忘れられない言葉が、もう一つある。とてもお世話になった先輩社員である内田さんからもらった言葉。同時に私を大きく変えるきっかけとなった言葉だ。

JALナビアに出向が決まってから一年が経ち、ある程度仕事にも慣れ始めた頃だった。ご予約いただいた席の入力間違えや誤った運賃の案内などケアレスミスが目立ち、そのたびに先輩や同僚に迷惑をかけた。次第に私は職場で気まずい空気を感じるようになった。

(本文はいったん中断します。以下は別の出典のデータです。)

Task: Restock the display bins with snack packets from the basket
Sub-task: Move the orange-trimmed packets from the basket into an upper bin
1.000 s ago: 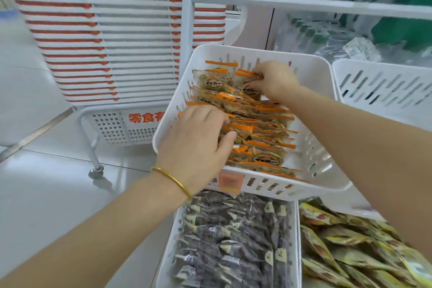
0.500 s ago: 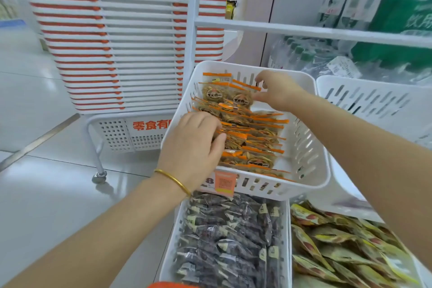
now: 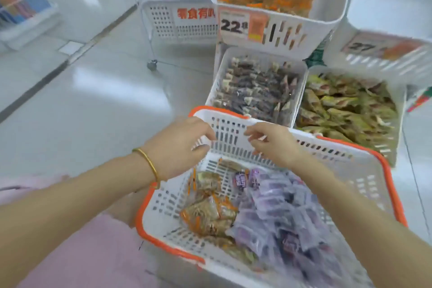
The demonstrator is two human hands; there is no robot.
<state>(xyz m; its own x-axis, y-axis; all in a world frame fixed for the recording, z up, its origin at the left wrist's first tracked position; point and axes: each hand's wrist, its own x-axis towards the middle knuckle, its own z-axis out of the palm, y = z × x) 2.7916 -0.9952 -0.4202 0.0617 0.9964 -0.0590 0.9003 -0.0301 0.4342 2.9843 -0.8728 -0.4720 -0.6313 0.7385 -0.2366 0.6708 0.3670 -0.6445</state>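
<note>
A white basket with an orange rim (image 3: 364, 166) sits low in front of me. It holds several orange-edged brown snack packets (image 3: 208, 213) on the left and a heap of purple packets (image 3: 287, 217) on the right. My left hand (image 3: 177, 147) and my right hand (image 3: 273, 142) hover empty over the basket's far end, fingers loosely curled, neither touching a packet. Above stands the white display bin of orange-edged packets (image 3: 327, 7) with a "22" price tag.
Below that bin are a bin of dark packets (image 3: 219, 70) and a bin of yellow-green packets (image 3: 397, 133). A further white bin (image 3: 385, 58) sits at upper right. A wheeled white rack (image 3: 163, 21) of stacked baskets stands behind on the tiled floor. Pink clothing shows at lower left.
Both hands have left the upper bin of orange-edged packets and come down over the basket. The view has tilted downward, bringing the basket into sight.
</note>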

しかし、心の落ち込みを表情に出さず、周囲には明るく振る舞う自分がいた。「明るく、元気な井家」。出向してきてからお世話になっている上司や先輩、皆にそう言われていたから、そんなキャラクターを崩してしまう自分が嫌で変に装っていたのだ。しかし、内田さんから見れば、私の本心などお見通しだったのだろう。

「あなたには良いところがたくさんある」

内田さんは、逐一アドバイスをくれる先輩というわけではない。でもどこかでちゃんと気にかけてくれている、後輩との距離の取り方が上手な人だ。ある日の午後、私は彼女に呼び出された。

そこはオフィスの角にある小さな打ち合わせスペース。目の前にいる内田さんは黙ったまま、ただ見つめてくる。数十秒後、口を開いた。「あなたには良いところがたくさんある。それがつまらないミスで良い部分を見てもらえないのは悔しくない? 私は悔しい」。

その目は心なしか涙ぐんで見えた。そして気づけば自分も涙を流していた。悔しさ、不甲斐なさ。いろいろな感情が入り混じったが、内田さんの思いが何より身に染みた。霞のかかった視界が明るく晴れていくような気がした。

何かが吹っ切れたような清々しさ。あの言葉のおかげで自信を取り戻すことができた。いつも自分を見てくれている人がいる。それは私にとって何より心の支えになった。そして、一つの大きな決断をした。「今の会社を退職し、JALナビアを受験しよう」と。

現在は札幌センターの国内部に所属している。あの頃に比べてスキルも知識も格段と身につき、今では何人かの後輩の指導役にもなった。幸いなことに「井家さんだと話しやすい」と慕ってくれる人も多い。たまに「おせっかいだ」なんて言われることもあるけれど。

好きな景色がある。早朝ランニングをしている時に見える手稲山の雪景色。山の稜線のすぐそば、あたたかな朝日が煌々と輝き、大地を覆ううっすらとした霞をやさしく貫いている。その清々しい風景を目にするたび、私はあの言葉を思い出す。内田さんからもらった、私を変えたあの言葉を。

COLUMN

わたしにとっての「世界最高のコンタクトセンター」

ありがちな表現ではありますが、やはり「お客さまの気持ちに一番に寄り添える場所」です。予約・発券において、インターネットだけでできることも増えている中で、わざわざお電話くださるお客さまは、何かご事情をお持ちの方、お困りの方が多いです。そのような方々に、機械ではない、心のこもった対応をすることが、私たちに求められている役割だと思っています。